Brazilian Verbena, also known as Verbena brasiliensis, is an invasive weed that thrives well in well-drained soils.

The weed is native to South America and perennial in zones 7 to 11 but grows annually in cooler areas.  

Brazilian Verbena stands at a height of 3-8 feet and has tall stems that are sharp-cornered with stiff hairs from which loose terminal spikes are where flowers grow.  

Scientific Classification

  • Kingdom: Plantae
  • Phylum: Magnoliophyta
  • Class: Magnoliopsida
  • Subclass: Asteridae
  • Order: Lamiales
  • Family: Verbanaceae
  • Genus: Verbena
  • Species: Verbena Brasiliensis
  • Other Names: Brazilian verbena, Brazilian vervain, Verbena brasiliensis

Nativity and Distribution

Verbena brasiliensis is native to South America, specifically Argentina, Brazil, Bolivia, Chile, Colombia, Ecuador, Paraguay, and Uruguay.
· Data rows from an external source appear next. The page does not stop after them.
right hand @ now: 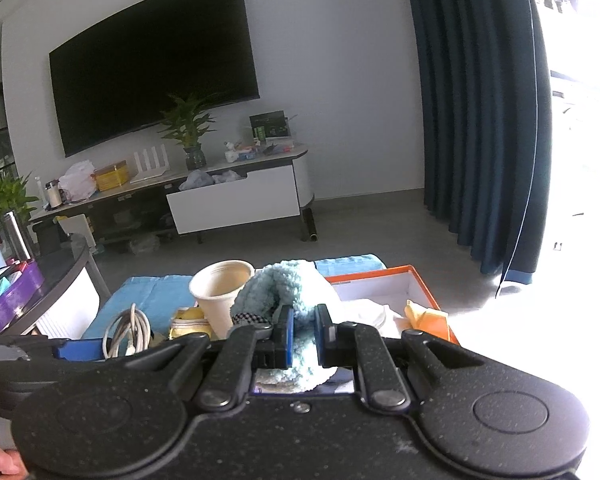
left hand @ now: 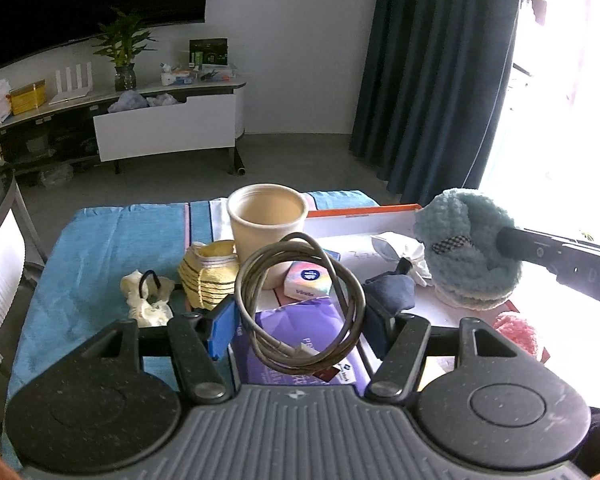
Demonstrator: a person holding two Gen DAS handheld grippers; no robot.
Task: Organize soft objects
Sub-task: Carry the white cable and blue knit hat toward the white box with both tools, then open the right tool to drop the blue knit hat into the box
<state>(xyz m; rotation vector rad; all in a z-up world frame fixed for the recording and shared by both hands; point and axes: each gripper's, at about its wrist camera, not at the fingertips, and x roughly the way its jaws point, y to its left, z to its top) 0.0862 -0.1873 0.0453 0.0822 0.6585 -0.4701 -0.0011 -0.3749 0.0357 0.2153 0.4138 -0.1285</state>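
The left hand-held gripper [left hand: 300,320] grips a coiled cable [left hand: 300,304] above a purple packet [left hand: 300,316]. The right hand-held gripper [right hand: 303,334] is clamped on a blue knitted piece [right hand: 288,284], at three o'clock from the cup [left hand: 267,220], over the orange-edged box [right hand: 380,276].

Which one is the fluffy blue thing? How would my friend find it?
Look at the white box with the orange rim on the table's right side. Above it, the right hand-held gripper pinches a crocheted pale blue slipper. It is the only fuzzy blue thing, with a small checkered patch.
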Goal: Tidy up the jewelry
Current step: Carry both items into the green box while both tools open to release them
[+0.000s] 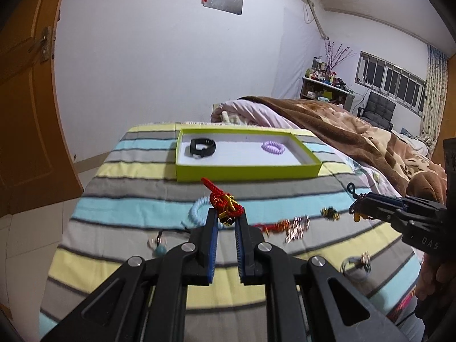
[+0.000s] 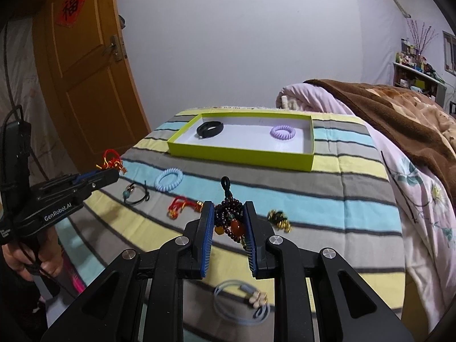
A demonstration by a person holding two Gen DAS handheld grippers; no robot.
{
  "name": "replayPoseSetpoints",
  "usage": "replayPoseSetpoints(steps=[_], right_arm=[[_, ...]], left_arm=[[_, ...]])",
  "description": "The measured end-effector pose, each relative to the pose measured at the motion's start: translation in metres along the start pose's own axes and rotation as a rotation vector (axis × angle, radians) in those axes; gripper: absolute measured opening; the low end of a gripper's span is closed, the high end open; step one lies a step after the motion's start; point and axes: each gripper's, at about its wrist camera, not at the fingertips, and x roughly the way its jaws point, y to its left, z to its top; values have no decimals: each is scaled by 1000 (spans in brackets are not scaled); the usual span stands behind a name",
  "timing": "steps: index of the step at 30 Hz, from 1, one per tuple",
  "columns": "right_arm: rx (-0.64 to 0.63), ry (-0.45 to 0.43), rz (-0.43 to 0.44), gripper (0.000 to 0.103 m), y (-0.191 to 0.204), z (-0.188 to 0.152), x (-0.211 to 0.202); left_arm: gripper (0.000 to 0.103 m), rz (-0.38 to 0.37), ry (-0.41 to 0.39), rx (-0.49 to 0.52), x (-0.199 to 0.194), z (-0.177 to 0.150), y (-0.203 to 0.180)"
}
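A green tray point(image 1: 245, 171) point(image 2: 239, 154) with a white floor lies on the striped blanket and holds a black band point(image 1: 202, 146) point(image 2: 210, 128) and a purple coil hair tie point(image 1: 273, 147) point(image 2: 282, 132). My left gripper point(image 1: 226, 216) is shut on a red and gold knotted cord bracelet point(image 1: 225, 202), lifted above the blanket; it also shows in the right wrist view point(image 2: 109, 162). My right gripper point(image 2: 228, 213) is shut on a dark bead bracelet point(image 2: 228, 216) with an orange bead, also held up point(image 1: 359, 205).
On the blanket lie a pale blue coil tie point(image 2: 168, 180) point(image 1: 196, 211), a black cord with a teal bead point(image 2: 134, 193), a red cord piece point(image 2: 182, 206), a green and gold charm point(image 2: 279, 218) and a blue hair band point(image 2: 242, 302). A brown quilt point(image 2: 384, 108) lies to the right.
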Motion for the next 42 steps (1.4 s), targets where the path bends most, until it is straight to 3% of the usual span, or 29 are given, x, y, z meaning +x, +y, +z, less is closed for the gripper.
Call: replayPoseSetpoints(steps=[15, 25, 33, 42], right_arm=[[-36, -16, -56, 21, -22, 61, 47], [-44, 7, -113, 21, -52, 96, 105], [19, 104, -136, 21, -84, 104, 162], [41, 155, -157, 22, -95, 100, 183]], left_arm=[[12, 19, 14, 24, 65, 55, 9], [12, 35, 28, 27, 118, 82, 18], [12, 88, 123, 16, 168, 81, 28], [12, 112, 168, -2, 192, 75, 37]])
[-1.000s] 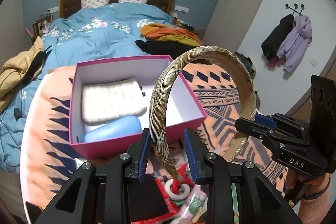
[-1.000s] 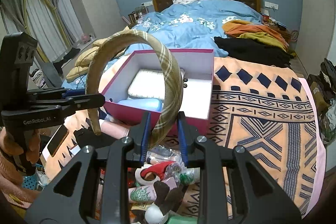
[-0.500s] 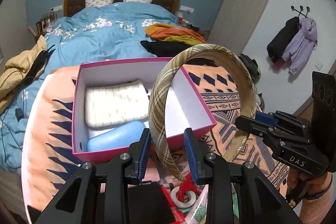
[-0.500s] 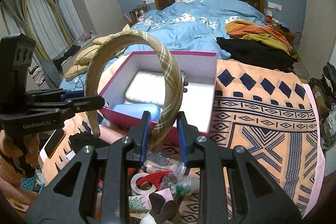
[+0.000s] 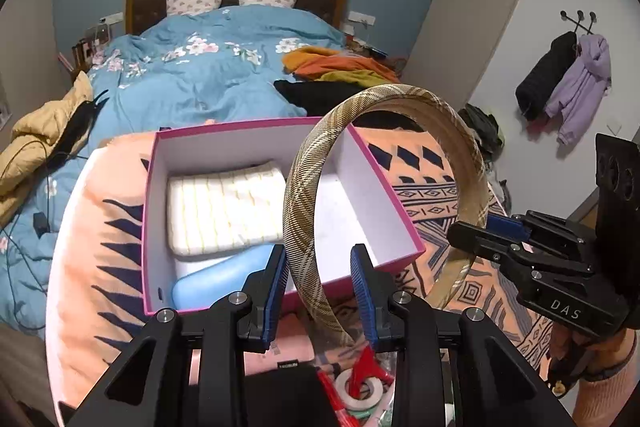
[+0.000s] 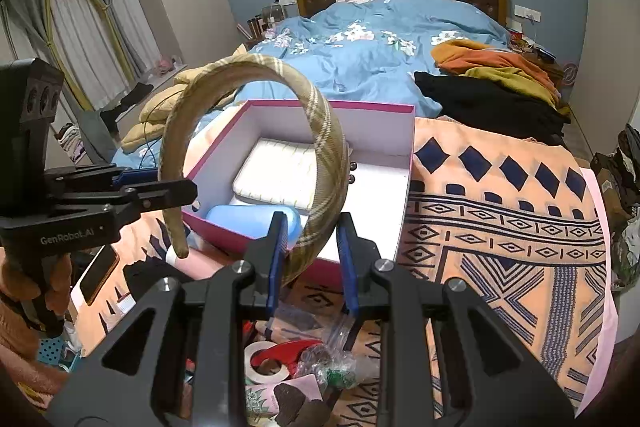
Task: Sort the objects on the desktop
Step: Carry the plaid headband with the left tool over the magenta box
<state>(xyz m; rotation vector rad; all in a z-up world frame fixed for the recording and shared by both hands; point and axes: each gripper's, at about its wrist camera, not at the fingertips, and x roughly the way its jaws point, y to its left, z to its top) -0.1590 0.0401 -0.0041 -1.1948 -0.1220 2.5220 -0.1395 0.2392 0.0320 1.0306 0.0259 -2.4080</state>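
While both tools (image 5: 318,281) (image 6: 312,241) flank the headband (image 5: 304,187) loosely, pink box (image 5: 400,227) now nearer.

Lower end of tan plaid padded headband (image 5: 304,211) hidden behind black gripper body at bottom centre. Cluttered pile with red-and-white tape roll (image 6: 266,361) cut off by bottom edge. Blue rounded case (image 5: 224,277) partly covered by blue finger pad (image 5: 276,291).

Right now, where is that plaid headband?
The plaid headband is held up in the air between the two grippers, one end in the left gripper, the other in the right gripper, arching in front of the pink box.
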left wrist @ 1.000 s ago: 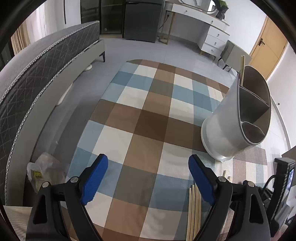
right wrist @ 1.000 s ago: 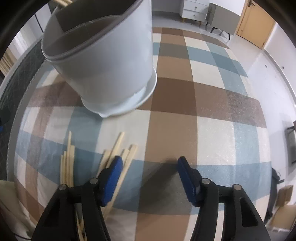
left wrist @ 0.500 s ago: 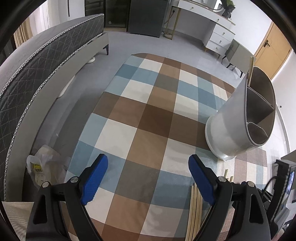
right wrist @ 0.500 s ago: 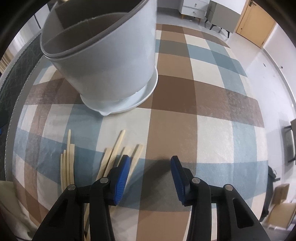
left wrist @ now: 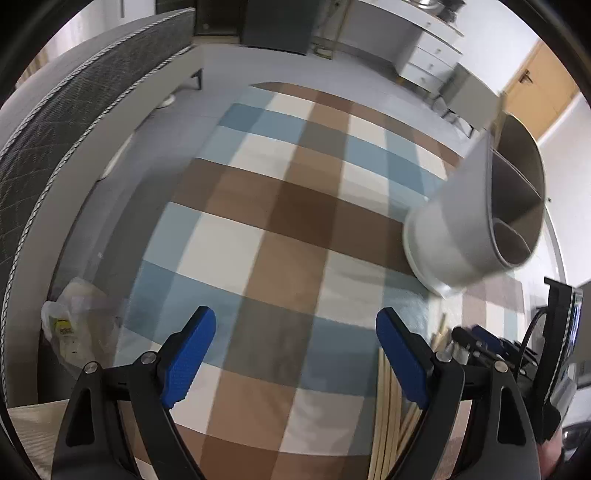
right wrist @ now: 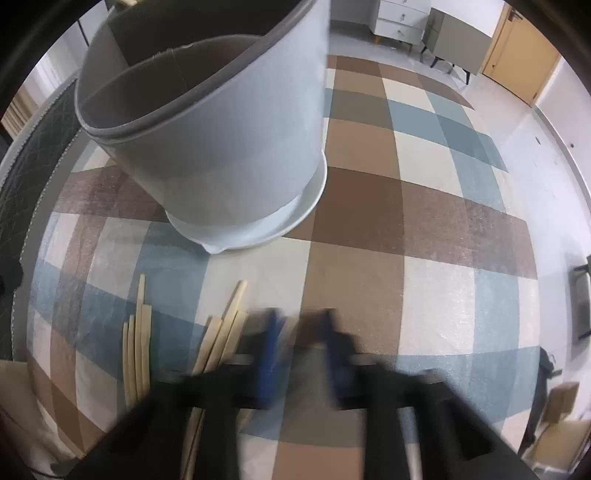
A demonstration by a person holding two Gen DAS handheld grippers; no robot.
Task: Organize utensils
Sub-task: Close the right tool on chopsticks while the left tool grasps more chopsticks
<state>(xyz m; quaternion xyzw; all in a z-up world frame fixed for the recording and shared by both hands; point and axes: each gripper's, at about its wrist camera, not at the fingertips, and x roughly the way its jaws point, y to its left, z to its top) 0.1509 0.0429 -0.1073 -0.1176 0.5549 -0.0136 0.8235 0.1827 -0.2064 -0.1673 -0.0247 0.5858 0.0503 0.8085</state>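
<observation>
A white utensil holder [right wrist: 229,147] with grey inner dividers stands on the checked cloth [right wrist: 369,206]; it also shows at the right of the left wrist view [left wrist: 476,218]. Several pale wooden chopsticks [right wrist: 138,339] lie flat in front of it, in two loose bunches [right wrist: 223,332], and show at the lower right of the left wrist view [left wrist: 388,413]. My left gripper [left wrist: 291,354] is open and empty above the cloth. My right gripper [right wrist: 299,343] is blurred by motion, its blue pads [right wrist: 269,347] close together with a narrow gap, nothing seen between them, just right of the chopsticks.
A grey quilted bed [left wrist: 74,110] runs along the left. A plastic bag [left wrist: 74,325] lies on the floor by the cloth's edge. White drawers [right wrist: 402,18] and a wooden door [right wrist: 517,62] stand at the far side. A dark device on a stand [left wrist: 561,332] is at the right.
My right gripper's jaws have closed from wide to a narrow gap and it is moving, blurred. The left gripper has risen slightly, still open. The chopsticks have not moved.
</observation>
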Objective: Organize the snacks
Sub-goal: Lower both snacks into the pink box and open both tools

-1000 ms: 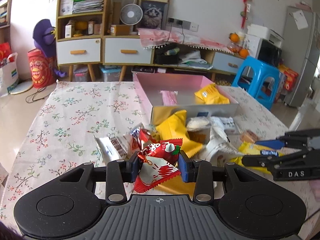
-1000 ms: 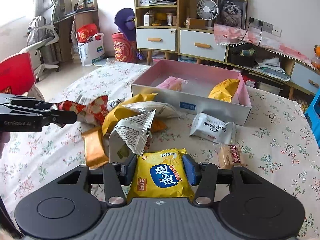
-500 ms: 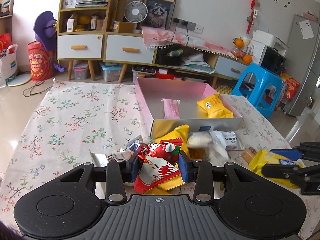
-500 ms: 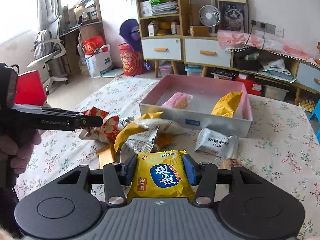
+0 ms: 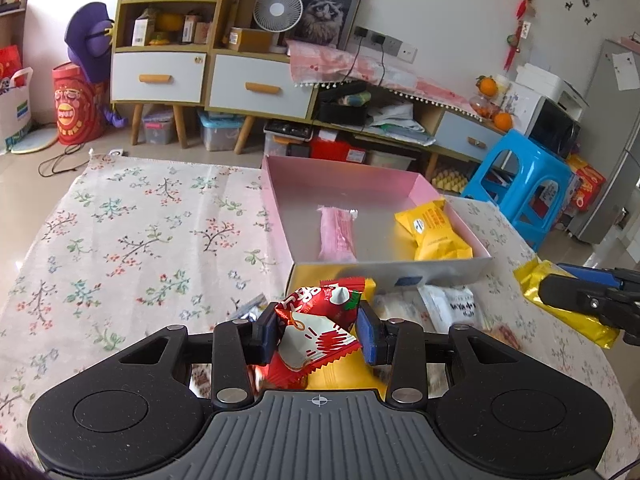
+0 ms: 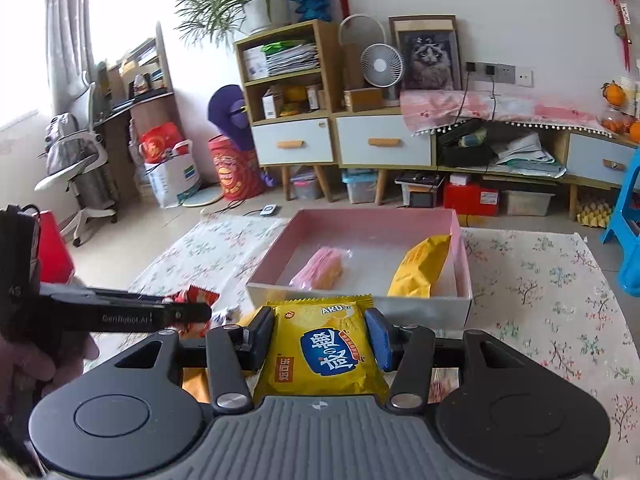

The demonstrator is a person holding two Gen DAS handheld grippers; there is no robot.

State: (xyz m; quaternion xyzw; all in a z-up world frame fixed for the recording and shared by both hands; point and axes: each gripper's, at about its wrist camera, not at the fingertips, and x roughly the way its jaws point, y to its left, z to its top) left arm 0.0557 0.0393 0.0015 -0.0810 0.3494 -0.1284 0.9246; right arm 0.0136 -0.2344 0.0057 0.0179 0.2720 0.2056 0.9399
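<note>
My left gripper (image 5: 318,334) is shut on a red snack packet (image 5: 316,336) and holds it above the table, just before the pink box (image 5: 276,200). My right gripper (image 6: 320,338) is shut on a yellow snack packet (image 6: 322,354), held near the box's front wall (image 6: 360,310). The box holds a pink wrapped bar (image 5: 337,233) and a yellow bag (image 5: 434,228). The right gripper shows at the right in the left wrist view (image 5: 576,300). The left gripper shows at the left in the right wrist view (image 6: 176,314).
Loose snacks lie on the floral tablecloth (image 5: 120,240) in front of the box, among them a white packet (image 5: 452,308) and a yellow bag (image 5: 340,376). A blue stool (image 5: 524,184) stands to the right. Cabinets (image 5: 200,76) stand behind the table.
Both grippers have risen from the snack pile with their packets and moved closer to the pink box. The pile now lies lower and partly hidden behind the grippers.
</note>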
The species is also found in:

  • Eastern parts of Australia
  • Southern Africa
  • Temperate Asia
  • North America
  • Eastern New South Wales

Physical Characteristics

The Brazilian verbena can grow up to 3 - 8  feet in height
The Brazilian verbena can grow up to 3 – 8 feet in height. Image: bumbleseeds
  • Leaves: The leaves are green and are rough to the touch.
  • Flowers: The small tubular flowers are numerous and densely arranged into branched, finger-like clusters at the tips of these stems.
  • Fruits: The fruits are brown and contained in a capsule. 
  • Stem: The plant’s main stem leaves have two expanded earlike lobes above the petiole.
  • Roots: The weed is tap-rooted or has woody fibrous roots.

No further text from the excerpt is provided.